Commentators of a realistic bent cite such facts and pass on some basic arithmetic. One tells us for instance that the deficit this year ($1.8 trillion) will be four times higher than the one last year and that the total addition to the debt 10 years out will be something close to $9 trillion. Even if you paid for this with taxes — leaving us in serious pain while relieving our grandchildren of some of the burden — you’d still be taking money out of the private economy to the serious detriment of economic growth.

George W. Bush had a lot to do with the mess, it’s said, and there’s truth perched atop the observation. But every new boss should know that at some point he is responsible for correcting the mistakes of the old boss or else they become his.
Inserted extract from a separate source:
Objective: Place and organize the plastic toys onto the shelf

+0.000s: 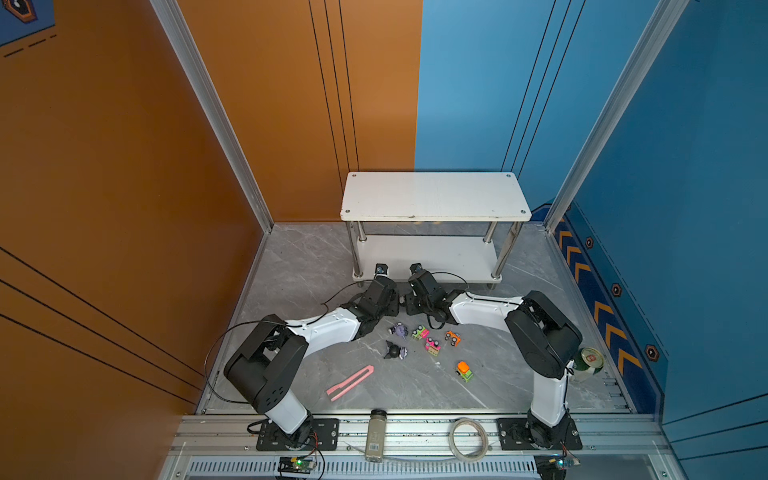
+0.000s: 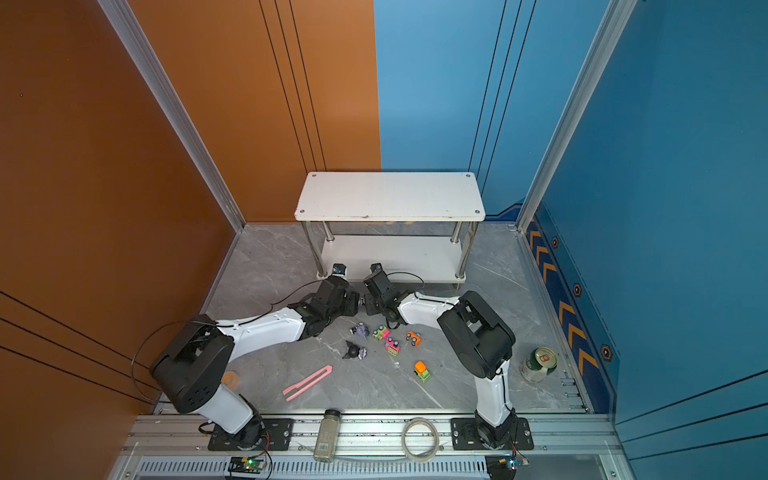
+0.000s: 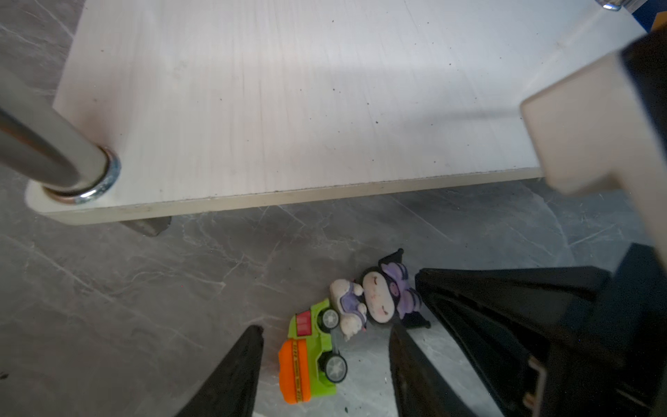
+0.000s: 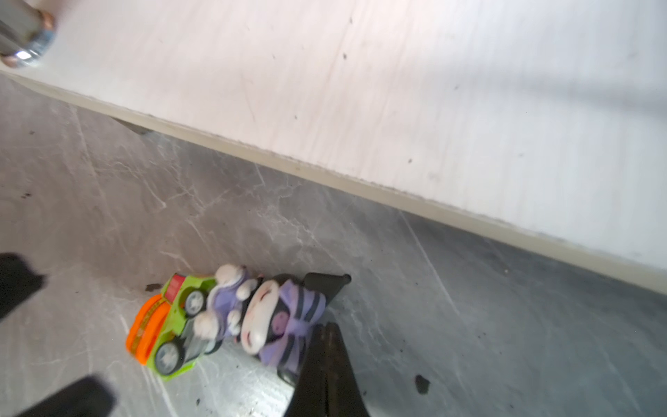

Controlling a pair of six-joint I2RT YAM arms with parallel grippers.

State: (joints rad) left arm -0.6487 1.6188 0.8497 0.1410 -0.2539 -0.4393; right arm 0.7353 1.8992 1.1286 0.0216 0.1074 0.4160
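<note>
An orange-and-green car (image 3: 312,357) lies on its side on the grey floor, between the fingertips of my open left gripper (image 3: 325,326) and touching neither. A purple, black and white figurine (image 4: 260,317) leans against its wheels. My right gripper (image 4: 326,326) is shut and empty, its tip against the figurine's purple bow. Both grippers (image 1: 397,303) (image 1: 409,305) meet just in front of the white shelf (image 1: 434,195), whose lower tier (image 3: 288,108) is bare. More toys lie behind the arms: two figurines (image 1: 398,331) (image 1: 395,351) and several cars (image 1: 432,345).
A chrome shelf leg (image 3: 47,144) stands close beside the left gripper. A pink strip (image 1: 350,382) lies on the floor near the front. A grey bottle (image 1: 376,434) and a tape roll (image 1: 468,438) rest on the front rail. A can (image 1: 588,363) stands at the right.
</note>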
It’s also said we’re now in an emergency that will pass and that when it does we’ll get some of the bailout funds and other money back. Maybe. But much that Obama is doing could create new emergencies in the way of ultra-high interest rates or inflation, and meanwhile we are faced with tens of trillions of dollars in unfunded liabilities for Social Security and Medicare — an amount equal to $483,000 per household, according to an article in The Economist magazine.

The economist Thomas Sowell has noted that it used to be said the United States could not go bankrupt because we owe the money to ourselves. Now, he said, we owe much of it to foreign lands. Among them is China, where the faith in our future does not seem high. Visiting there recently, U.S. Treasury Secretary Timothy Geithner said China’s holdings in our debt were "very safe," and students listening to him broke out in laughter.

The next time you hear Obama mention PAYGO, you might do the same.

(Jay Ambrose, formerly Washington director of editorial policy for Scripps Howard newspapers and the editor of dailies in El Paso, Texas, and Denver, is a columnist living in Colorado. He can be reached at SpeaktoJay(at)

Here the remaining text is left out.